_Task to carry out:_ Please transcribe exactly, and only, the lines of the data below between the line holding "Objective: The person" and the line holding "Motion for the", inclusive.

[Study material]

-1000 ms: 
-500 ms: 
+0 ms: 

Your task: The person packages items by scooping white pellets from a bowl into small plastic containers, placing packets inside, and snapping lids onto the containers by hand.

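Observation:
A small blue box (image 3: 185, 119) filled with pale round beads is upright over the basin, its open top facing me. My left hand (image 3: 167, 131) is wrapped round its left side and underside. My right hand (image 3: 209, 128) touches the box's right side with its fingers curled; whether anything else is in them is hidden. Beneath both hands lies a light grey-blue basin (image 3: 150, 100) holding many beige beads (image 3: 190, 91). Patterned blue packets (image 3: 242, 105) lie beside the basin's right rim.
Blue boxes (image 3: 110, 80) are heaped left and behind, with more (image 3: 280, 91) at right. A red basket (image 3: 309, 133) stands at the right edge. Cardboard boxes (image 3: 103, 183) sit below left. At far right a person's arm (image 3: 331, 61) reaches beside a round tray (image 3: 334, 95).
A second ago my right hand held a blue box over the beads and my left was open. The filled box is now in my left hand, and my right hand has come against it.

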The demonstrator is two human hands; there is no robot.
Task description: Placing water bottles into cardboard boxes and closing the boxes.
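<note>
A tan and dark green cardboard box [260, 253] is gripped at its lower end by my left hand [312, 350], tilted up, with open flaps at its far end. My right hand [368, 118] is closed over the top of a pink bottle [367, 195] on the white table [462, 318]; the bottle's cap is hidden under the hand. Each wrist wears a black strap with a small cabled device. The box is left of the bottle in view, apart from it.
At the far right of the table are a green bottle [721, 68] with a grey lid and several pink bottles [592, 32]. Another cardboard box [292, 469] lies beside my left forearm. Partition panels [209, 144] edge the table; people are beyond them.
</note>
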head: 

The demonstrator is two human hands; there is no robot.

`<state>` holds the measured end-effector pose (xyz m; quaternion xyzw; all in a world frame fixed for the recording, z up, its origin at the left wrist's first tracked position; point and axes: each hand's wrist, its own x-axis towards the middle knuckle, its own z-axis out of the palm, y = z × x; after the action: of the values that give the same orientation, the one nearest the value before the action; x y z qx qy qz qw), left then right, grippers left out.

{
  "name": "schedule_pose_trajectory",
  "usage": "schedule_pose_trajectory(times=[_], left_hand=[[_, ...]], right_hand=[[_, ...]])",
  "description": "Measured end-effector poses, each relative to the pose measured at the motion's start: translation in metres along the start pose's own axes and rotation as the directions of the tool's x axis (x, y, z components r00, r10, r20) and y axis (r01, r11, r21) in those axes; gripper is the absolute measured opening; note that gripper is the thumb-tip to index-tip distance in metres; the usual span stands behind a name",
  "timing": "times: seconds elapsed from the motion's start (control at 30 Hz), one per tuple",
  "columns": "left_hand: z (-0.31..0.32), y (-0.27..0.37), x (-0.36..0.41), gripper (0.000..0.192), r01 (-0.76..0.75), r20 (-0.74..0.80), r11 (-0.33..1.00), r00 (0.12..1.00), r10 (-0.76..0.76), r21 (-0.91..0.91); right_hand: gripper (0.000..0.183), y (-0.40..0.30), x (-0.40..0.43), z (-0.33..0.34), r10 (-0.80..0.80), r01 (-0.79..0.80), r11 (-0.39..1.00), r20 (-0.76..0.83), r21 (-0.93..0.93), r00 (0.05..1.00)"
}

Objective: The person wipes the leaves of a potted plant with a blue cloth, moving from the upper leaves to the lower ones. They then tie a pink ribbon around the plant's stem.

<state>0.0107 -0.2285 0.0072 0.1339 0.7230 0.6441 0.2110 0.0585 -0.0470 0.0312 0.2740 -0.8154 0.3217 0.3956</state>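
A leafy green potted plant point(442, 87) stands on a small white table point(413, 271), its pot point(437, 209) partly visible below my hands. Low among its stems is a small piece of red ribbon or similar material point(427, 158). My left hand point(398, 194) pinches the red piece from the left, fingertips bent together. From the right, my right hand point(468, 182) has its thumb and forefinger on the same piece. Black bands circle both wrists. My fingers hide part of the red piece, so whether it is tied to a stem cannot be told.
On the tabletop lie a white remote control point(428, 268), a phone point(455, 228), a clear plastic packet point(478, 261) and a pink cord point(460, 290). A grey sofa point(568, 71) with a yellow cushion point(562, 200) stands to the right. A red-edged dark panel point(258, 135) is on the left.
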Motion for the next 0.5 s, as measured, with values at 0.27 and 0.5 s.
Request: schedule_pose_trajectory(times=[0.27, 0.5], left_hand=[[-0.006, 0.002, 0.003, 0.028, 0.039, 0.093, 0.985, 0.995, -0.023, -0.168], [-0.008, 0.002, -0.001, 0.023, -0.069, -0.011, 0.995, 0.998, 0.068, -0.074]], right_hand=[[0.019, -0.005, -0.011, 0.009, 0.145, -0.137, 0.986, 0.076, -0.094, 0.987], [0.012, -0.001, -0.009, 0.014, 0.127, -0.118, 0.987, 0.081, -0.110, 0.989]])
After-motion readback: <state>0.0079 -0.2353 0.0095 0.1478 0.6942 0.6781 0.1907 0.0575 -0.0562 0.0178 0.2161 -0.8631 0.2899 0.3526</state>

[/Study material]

_Output for this exercise:_
Objective: The person wipes the leaves of a potted plant with a blue cloth, moving from the upper leaves to the lower ones. They then tie a pink ribbon around the plant's stem.

<state>0.0107 -0.2285 0.0072 0.1339 0.7230 0.6441 0.2110 0.0585 -0.0470 0.0312 0.2740 -0.8154 0.3217 0.3956</state>
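A leafy green potted plant point(442, 87) stands on a small white table point(413, 271), its pot point(437, 209) partly visible below my hands. Low among its stems is a small piece of red ribbon or similar material point(427, 158). My left hand point(398, 194) pinches the red piece from the left, fingertips bent together. From the right, my right hand point(468, 182) has its thumb and forefinger on the same piece. Black bands circle both wrists. My fingers hide part of the red piece, so whether it is tied to a stem cannot be told.
On the tabletop lie a white remote control point(428, 268), a phone point(455, 228), a clear plastic packet point(478, 261) and a pink cord point(460, 290). A grey sofa point(568, 71) with a yellow cushion point(562, 200) stands to the right. A red-edged dark panel point(258, 135) is on the left.
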Motion for the next 0.5 s, as measured, with values at 0.27 and 0.5 s.

The answer given here is complete.